→ ABOUT THIS EXERCISE: The listing below is to be transcribed exactly.

→ DATASET CONTENT:
-*-
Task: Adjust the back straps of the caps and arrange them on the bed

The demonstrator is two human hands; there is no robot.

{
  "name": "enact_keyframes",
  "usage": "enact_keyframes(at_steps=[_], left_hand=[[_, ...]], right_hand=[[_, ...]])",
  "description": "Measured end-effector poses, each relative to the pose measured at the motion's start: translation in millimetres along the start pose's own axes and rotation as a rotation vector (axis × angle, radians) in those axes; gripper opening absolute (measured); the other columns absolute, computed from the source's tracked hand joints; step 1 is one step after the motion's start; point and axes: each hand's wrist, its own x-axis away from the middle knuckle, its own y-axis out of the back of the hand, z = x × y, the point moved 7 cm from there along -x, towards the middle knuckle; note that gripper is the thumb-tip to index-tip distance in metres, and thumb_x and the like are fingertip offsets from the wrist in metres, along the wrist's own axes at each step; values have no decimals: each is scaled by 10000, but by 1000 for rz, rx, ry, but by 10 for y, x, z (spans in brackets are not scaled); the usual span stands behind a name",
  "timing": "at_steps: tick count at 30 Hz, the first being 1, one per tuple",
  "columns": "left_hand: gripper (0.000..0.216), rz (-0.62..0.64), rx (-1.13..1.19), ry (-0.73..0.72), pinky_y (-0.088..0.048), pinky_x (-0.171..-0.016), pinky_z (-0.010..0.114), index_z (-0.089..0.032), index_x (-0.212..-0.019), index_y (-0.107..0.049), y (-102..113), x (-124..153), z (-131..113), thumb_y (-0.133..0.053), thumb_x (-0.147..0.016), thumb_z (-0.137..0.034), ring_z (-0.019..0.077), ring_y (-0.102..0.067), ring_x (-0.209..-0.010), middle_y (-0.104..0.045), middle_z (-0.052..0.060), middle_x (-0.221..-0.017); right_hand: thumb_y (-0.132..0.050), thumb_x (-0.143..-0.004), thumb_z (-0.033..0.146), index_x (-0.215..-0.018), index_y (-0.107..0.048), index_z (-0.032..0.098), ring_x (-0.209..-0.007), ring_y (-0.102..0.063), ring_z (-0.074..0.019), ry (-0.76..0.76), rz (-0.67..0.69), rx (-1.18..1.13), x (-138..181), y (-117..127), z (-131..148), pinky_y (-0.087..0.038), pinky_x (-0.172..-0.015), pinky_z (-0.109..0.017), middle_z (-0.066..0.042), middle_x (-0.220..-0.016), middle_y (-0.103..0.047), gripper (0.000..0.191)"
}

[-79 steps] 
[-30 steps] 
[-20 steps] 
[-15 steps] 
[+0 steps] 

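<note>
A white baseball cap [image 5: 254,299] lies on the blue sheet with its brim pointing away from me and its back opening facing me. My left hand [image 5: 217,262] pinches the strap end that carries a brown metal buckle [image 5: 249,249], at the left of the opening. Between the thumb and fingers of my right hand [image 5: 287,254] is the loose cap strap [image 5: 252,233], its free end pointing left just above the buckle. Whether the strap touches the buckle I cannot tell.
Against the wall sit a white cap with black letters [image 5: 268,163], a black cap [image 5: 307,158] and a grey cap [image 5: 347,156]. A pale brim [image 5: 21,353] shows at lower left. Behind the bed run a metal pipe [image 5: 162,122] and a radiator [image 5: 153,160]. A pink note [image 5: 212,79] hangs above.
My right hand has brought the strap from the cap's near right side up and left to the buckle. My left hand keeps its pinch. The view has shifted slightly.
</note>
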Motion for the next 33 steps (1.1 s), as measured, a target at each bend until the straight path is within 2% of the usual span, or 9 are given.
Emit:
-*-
→ RESULT FOR THIS EXERCISE:
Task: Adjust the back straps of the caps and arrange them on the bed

The demonstrator is two human hands; there is no robot.

{
  "name": "enact_keyframes",
  "usage": "enact_keyframes(at_steps=[_], left_hand=[[_, ...]], right_hand=[[_, ...]])",
  "description": "Measured end-effector poses, each relative to the pose measured at the motion's start: translation in millimetres along the start pose's own axes and rotation as a rotation vector (axis × angle, radians) in those axes; gripper opening absolute (measured); the other columns absolute, computed from the source's tracked hand joints; step 1 is one step after the motion's start; point and axes: each hand's wrist, its own x-axis away from the middle knuckle, its own y-axis out of the back of the hand, z = x × y, the point moved 7 cm from there along -x, towards the middle knuckle; note that gripper is the thumb-tip to index-tip distance in metres, and thumb_x and the like are fingertip offsets from the wrist in metres, along the wrist's own axes at each step; values have no decimals: each is scaled by 10000, but by 1000 for rz, rx, ry, but by 10 for y, x, z (spans in brackets are not scaled); the usual span stands behind a name",
  "timing": "at_steps: tick count at 30 Hz, the first being 1, one per tuple",
  "columns": "left_hand: gripper (0.000..0.216), rz (-0.62..0.64), rx (-1.13..1.19), ry (-0.73..0.72), pinky_y (-0.088..0.048), pinky_x (-0.171..-0.016), pinky_z (-0.010..0.114), index_z (-0.089..0.032), index_x (-0.212..-0.019), index_y (-0.107..0.049), y (-102..113), x (-124..153), z (-131..113), thumb_y (-0.133..0.053), thumb_x (-0.147..0.016), thumb_z (-0.137..0.034), ring_z (-0.019..0.077), ring_y (-0.102..0.067), ring_x (-0.209..-0.010), middle_y (-0.104..0.045), middle_z (-0.052..0.060), middle_x (-0.221..-0.017); right_hand: thumb_y (-0.132..0.050), thumb_x (-0.143..-0.004), thumb_z (-0.033..0.146), index_x (-0.215..-0.018), index_y (-0.107..0.048), index_z (-0.032..0.098), ring_x (-0.209..-0.007), ring_y (-0.102..0.063), ring_z (-0.074..0.019), ry (-0.76..0.76), rz (-0.67..0.69), rx (-1.18..1.13), x (-138..181), y (-117..127), z (-131..148), pinky_y (-0.087..0.038), pinky_x (-0.172..-0.015), pinky_z (-0.109..0.017), middle_z (-0.066..0.042), middle_x (-0.220..-0.016), middle_y (-0.103..0.047), gripper (0.000..0.191)"
}

[-79 steps] 
[-30 steps] 
[-20 steps] 
[-15 steps] 
[+0 steps] 

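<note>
A white baseball cap [image 5: 254,299] lies on the blue sheet with its brim pointing away from me and its back opening facing me. My left hand [image 5: 217,262] pinches the strap end that carries a brown metal buckle [image 5: 249,249], at the left of the opening. Between the thumb and fingers of my right hand [image 5: 287,254] is the loose cap strap [image 5: 252,233], its free end pointing left just above the buckle. Whether the strap touches the buckle I cannot tell.
Against the wall sit a white cap with black letters [image 5: 268,163], a black cap [image 5: 307,158] and a grey cap [image 5: 347,156]. A pale brim [image 5: 21,353] shows at lower left. Behind the bed run a metal pipe [image 5: 162,122] and a radiator [image 5: 153,160]. A pink note [image 5: 212,79] hangs above.
My right hand has brought the strap from the cap's near right side up and left to the buckle. My left hand keeps its pinch. The view has shifted slightly.
</note>
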Motion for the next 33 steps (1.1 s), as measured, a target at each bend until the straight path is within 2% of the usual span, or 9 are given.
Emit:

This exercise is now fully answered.